Volleyball-Internat Frankfurt: Leistungssteigerung wird nicht belohnt
  07.12.2015

Foto Gabi Thiel: Applaus für zwei ordentliche Leistungen, aber keinen Erfolg: Stefan Thiel und Hannes Krochmann.

Besser gespielt, aber das Ergebnis bleibt (noch) das gleiche: das Volleyball-Internat Frankfurt (VIF) verlor seine beiden Auswärtsspiele beim FC Schüttorf 0:3 (23-25, 25-27, 19-25) und beim VV Humann Essen 1:3 (26-24, 25-27, 19-25, 22-25), jagt weiter dem ersten Sieg hinterher und ist weiterhin mit zwei Zählern Tabellen-Schlusslicht. Am 13. Dezember (16.00 Uhr) kommt es nun zum Duell der sieglosen Teams beim USC Magdeburg.

Besser gespielt, aber das Ergebnis bleibt (noch) das gleiche: das Volleyball-Internat Frankfurt (VIF) verlor seine beiden Auswärtsspiele beim FC Schüttorf 0:3 (23-25, 25-27, 19-25) und beim VV Humann Essen 1:3 (26-24, 25-27, 19-25, 22-25), jagt weiter dem ersten Sieg hinterher und ist weiterhin mit zwei Zählern Tabellen-Schlusslicht. Am 13. Dezember (16.00 Uhr) kommt es nun zum Duell der sieglosen Teams beim USC Magdeburg. 

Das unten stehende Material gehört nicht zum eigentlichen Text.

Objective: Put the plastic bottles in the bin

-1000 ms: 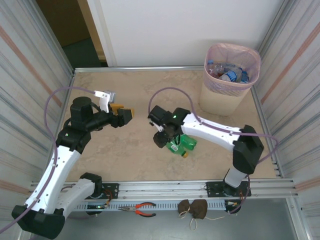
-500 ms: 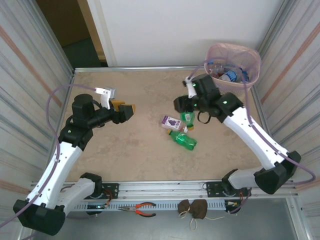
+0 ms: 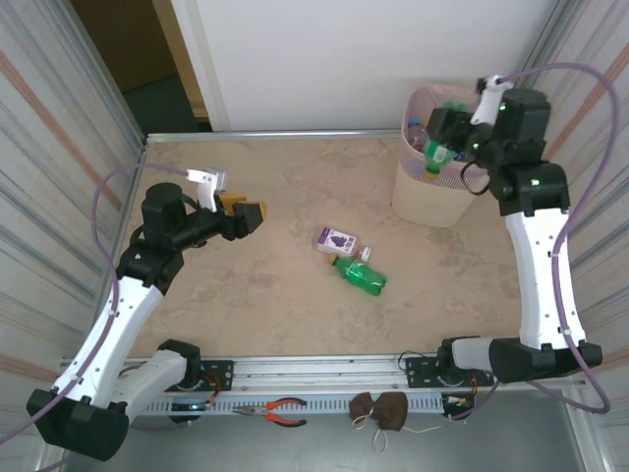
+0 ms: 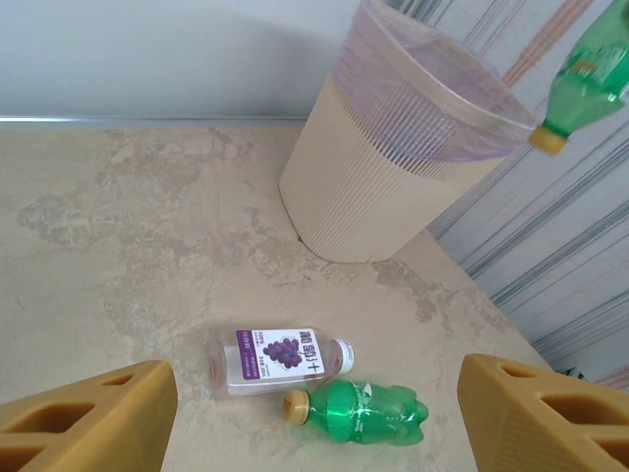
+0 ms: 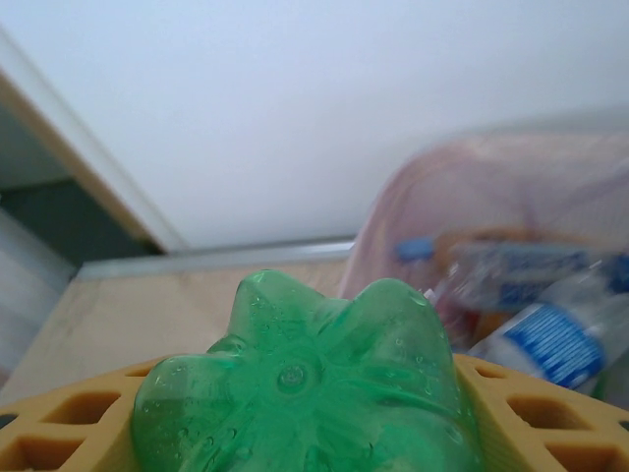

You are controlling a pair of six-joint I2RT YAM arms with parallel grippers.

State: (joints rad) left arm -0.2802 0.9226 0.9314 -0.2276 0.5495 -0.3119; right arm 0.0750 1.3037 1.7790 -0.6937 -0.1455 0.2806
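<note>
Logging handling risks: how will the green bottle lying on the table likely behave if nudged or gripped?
The green bottle lies on its side on the smooth table, so a nudge would probably roll it. No liquid level shows, so it is likely light. Its lobed plastic body may dent when squeezed.

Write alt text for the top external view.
The right end effector holds a green plastic bottle raised at the rim of the pale-pink lattice wastebasket. On the beige table lie a clear purple-labelled bottle and a green orange-capped bottle; the left end effector hangs open, empty.
</note>
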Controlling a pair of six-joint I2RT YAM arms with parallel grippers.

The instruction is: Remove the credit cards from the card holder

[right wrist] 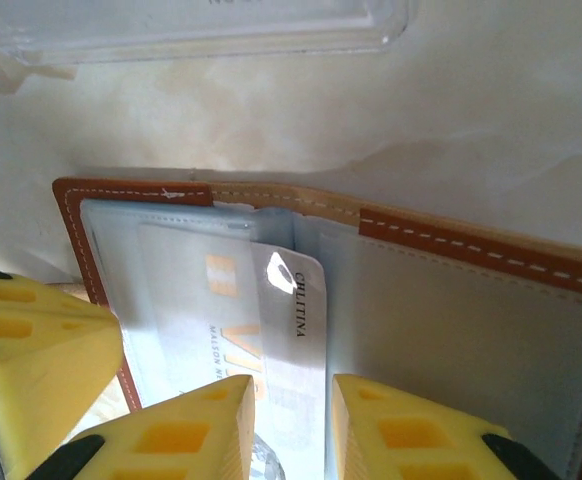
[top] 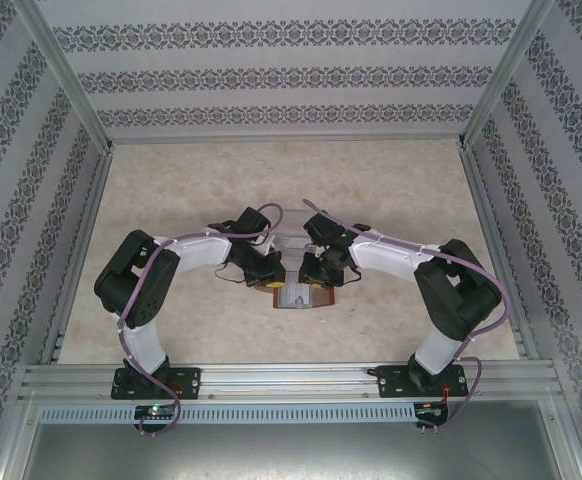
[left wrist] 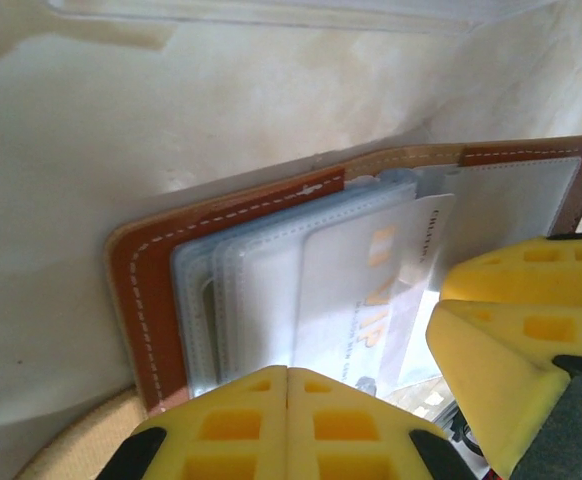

Trainer Matus Kalny wusste nach den beiden Spielen nicht so richtig, wie er seine Gemütslage beschreiben sollte. Zum einen war er mit der Leistungssteigerung seiner jungen Spieler zufrieden, zum anderen wurden abermals Chancen liegengelassen: „Wir haben in Schüttorf zwei Sätze lang gut gespielt und hätten diese auch gewinnen müssen. Und auch in Essen müssen wir eigentlich mit 2:0-Sätzen führen.“ In Schüttorf sorgten die druckvollen Aufschläge der Polen Podgorski und Domonik für den kleinen, aber feinen Unterschied. Ansonsten zeigte das VIF eine gute Leistung, vor allem im Block (9 Blocks VIF, 4 Schüttorf).

Mehr hatte man sich ohnehin in Essen ausgerechnet, und es sah anderthalb Sätze lang blendend aus. Der erste Satz wurde trotz schwacher Angriffsquote gewonnen, weil das Blockspiel hervorragend klappte (6 erfolgreiche Blocks). Im zweiten Satz deutete beim Stand von 16-12 alles auf die 2:0-Satzführung hin, dann überkam die Frankfurter kurz vor Ende das Zittern, der Ausgleich und der Satzverlust waren die Folge. In den Sätzen drei und vier lief das VIF den Essenern hinterher.

„Der Hauptunterschied gegen Schüttorf war der Aufschlag, gegen Essen der Angriff. Wir haben ganz gut gespielt, sind aber noch nicht am Limit“, so Kalny. Das sollte in der kommenden Woche erreicht werden, dann treffen mit Magdeburg und Frankfurt die einzigen noch sieglosen Teams der 2. Bundesliga Nord aufeinander.